When I was 11, my mom came home from the bar super drunk that night, and I just wanted to know if they knew where the cat was because I heard a noise. We had a loooooooong talk the next morning.
Came Jokes
A kid came to the orphanage with a dead fish. She was crying.
Why was the kid crying in the orphanage? Because someone came for the fish.
Mummy, how was I born?
Mummy replied, "Well, your father and I got married, and soon I became fat and you came out, and then in, out, in, out, and after you did that a million times, you were born."
One time I fucked this chick so hard, she almost came back to life.
My little league football debut was a lot like the first time I had sex. I was beaten, bruised, and bloody, but at least my Dad came.
(The picture has nth to do with this) Explain bear, I am just wasting my time talking to you, but your weak insults that sound like they came from Great Britain from the 1800’s, (no offense to brits) and you are just an AI and can’t get a life lol
One day an orphan threw a boomerang, but it came back, just like its parents.

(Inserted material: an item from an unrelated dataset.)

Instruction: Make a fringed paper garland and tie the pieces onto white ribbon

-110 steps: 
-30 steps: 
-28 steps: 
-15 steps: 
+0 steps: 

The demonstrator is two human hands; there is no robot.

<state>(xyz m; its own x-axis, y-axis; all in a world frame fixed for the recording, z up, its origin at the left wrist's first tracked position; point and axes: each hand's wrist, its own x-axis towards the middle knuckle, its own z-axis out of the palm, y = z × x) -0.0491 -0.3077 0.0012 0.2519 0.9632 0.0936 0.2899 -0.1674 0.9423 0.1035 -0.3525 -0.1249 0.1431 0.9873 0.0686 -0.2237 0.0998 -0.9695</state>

A salamander came by me the other day and he AXOLOTL questions. Ba dum tss!!!
So a lady came up to me today at the bank, and she asked me to check her balance, so I pushed her over.
My sis came up to me and said, "Mom told me to take the trash out for the rest of the year."
"So, uh, you free tomorrow?" 😂
Bully: You're so short you hand-glide on a chip.
Short person: Well, at least I don’t look like a giraffe that just came out of an oven!
August 2020: LeafyIsHere gets terminated on Youtube for harassing Pokimane.
Billy, a toxic kid in Leafy's fanbase: "Imane's life is a joke, that's why I call her Jokeimane."
A person who simps for Pokimane: "And you look like you came from a farm, Hillbilly."
The kid's dad was a magician because he disappeared and never came back.
What time would it be if Godzilla came to school? Time to run!
Your mama so ugly, when the baby came out of her, the baby didn't cry. The baby said, "What the hell is this shit?" and walked out of the hospital.
My dad came out of my step-sister's room as I came out of my step-mum's room.
Why don't orphans need parent approval for their wedding?
Because they never came home.
Your mum is so fat, when she was sitting on a scale, the number couldn't even fit on the scale and came shooting out!
Why couldn’t the peanut finish the project?
Work came to a grinding halt.
I saw a girl at my job and we ended up fucking, then the test came back and I have hives from my sister.
Are you an abstract manifestation of my childhood traumas and recent memories combined? 'Cause damn, you look like you came out of a dream!